Währenddessen rezitierten die Anwesenden den Lobpreis an die einundzwanzig Taras.
Nachdem Seine Heiligkeit seine Vorbereitungen abgeschlossen hatte, nahm er auf dem Thron Platz und das Herz-Sutra wurde rezitiert.
Seine Heiligkeit erläuterte nach der Rezitation: „Das Herz-Sutra ist sehr bedeutend. Es ist hilfreich, dass wir, wenn wir es rezitieren, sorgfältig darüber nachdenken, was für eine großartige Lehre der Buddha gegeben hat, indem er die Leerheit erklärt und die Pfade aufzeigt, die zur Erleuchtung führen.“
Als Seine Heiligkeit denjenigen, die die Durchführung der Ermächtigung behindern könnten, einen rituellen Kuchen anbot, wies er, wie auch schon gestern, darauf hin, dass die wirklichen Hindernisse und störenden Faktoren nicht extern sind, sondern in uns selbst liegen. Am hinderlichsten sind ein starkes Greifen und Festhalten an der wahren oder inhärenten Existenz der Dinge sowie eine extreme Ichbezogenheit und selbstsüchtige Haltungen. Solche Hindernisse spiegeln unsere negativen Emotionen wider.

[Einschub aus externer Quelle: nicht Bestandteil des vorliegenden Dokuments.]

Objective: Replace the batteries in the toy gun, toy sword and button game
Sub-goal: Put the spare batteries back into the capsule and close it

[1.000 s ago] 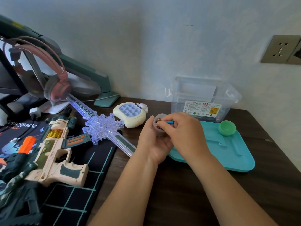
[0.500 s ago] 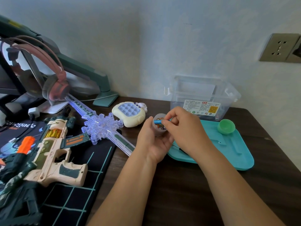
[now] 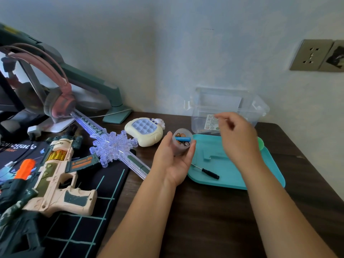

Seine Heiligkeit verdeutlichte: „Die Dinge haben keine unabhängige Existenz. Sie sind lediglich benannt. Wenn wir das erkennen, können wir uns aus dem Kreislauf der Existenz befreien.
Ich behaupte nicht, eine solche Erkenntnis zu haben, aber ich kann über den Zustand der Dinge nachdenken und sehen, dass sie von sich aus keine inhärente Existenz haben. Ich erkenne den fehlenden Aspekt der unabhängigen Existenz. Dem können wir den Wunsch hinzufügen, alle Wesen zu befreien. Nicht nur an sich selbst, sondern auch an andere zu denken, ist ein umfassendes Bestreben, während es sehr eingeschränkt ist, nur an sich selbst zu denken.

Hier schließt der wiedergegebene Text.